> _What you will do_
The response should be a precise copy of every entry.

> _Supplied material_
________________________________________

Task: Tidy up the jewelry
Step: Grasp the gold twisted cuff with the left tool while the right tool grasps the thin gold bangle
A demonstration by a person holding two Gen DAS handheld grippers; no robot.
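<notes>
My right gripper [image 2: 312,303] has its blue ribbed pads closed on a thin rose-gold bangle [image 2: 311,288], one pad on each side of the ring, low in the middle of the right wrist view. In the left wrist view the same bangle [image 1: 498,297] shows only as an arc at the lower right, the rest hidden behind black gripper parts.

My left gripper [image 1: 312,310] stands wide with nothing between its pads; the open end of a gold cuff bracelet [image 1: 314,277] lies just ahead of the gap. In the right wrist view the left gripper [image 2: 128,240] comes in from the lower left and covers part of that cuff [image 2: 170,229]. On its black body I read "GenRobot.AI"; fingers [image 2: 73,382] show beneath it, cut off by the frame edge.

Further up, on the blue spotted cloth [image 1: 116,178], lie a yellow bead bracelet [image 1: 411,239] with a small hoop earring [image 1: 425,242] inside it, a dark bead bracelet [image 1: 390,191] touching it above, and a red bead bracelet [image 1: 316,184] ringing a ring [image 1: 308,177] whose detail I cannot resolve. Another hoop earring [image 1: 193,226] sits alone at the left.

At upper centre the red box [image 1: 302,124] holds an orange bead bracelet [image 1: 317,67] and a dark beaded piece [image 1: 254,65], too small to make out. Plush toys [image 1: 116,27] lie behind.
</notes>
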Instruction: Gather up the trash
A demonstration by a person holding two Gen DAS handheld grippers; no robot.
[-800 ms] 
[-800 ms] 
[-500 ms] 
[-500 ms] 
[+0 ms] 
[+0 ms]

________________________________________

> _Answer to this task_
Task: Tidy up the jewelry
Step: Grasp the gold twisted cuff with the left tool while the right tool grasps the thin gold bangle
A demonstration by a person holding two Gen DAS handheld grippers; no robot.
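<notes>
My right gripper [image 2: 312,303] has its blue ribbed pads closed on a thin rose-gold bangle [image 2: 311,288], one pad on each side of the ring, low in the middle of the right wrist view. In the left wrist view the same bangle [image 1: 498,297] shows only as an arc at the lower right, the rest hidden behind black gripper parts.

My left gripper [image 1: 312,310] stands wide with nothing between its pads; the open end of a gold cuff bracelet [image 1: 314,277] lies just ahead of the gap. In the right wrist view the left gripper [image 2: 128,240] comes in from the lower left and covers part of that cuff [image 2: 170,229]. On its black body I read "GenRobot.AI"; fingers [image 2: 73,382] show beneath it, cut off by the frame edge.

Further up, on the blue spotted cloth [image 1: 116,178], lie a yellow bead bracelet [image 1: 411,239] with a small hoop earring [image 1: 425,242] inside it, a dark bead bracelet [image 1: 390,191] touching it above, and a red bead bracelet [image 1: 316,184] ringing a ring [image 1: 308,177] whose detail I cannot resolve. Another hoop earring [image 1: 193,226] sits alone at the left.

At upper centre the red box [image 1: 302,124] holds an orange bead bracelet [image 1: 317,67] and a dark beaded piece [image 1: 254,65], too small to make out. Plush toys [image 1: 116,27] lie behind.
</notes>
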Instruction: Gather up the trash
A demonstration by a person holding two Gen DAS handheld grippers; no robot.
[-800 ms] 
[-800 ms] 
[-500 ms] 
[-500 ms] 
[+0 ms] 
[+0 ms]

The exercise has been completed in full.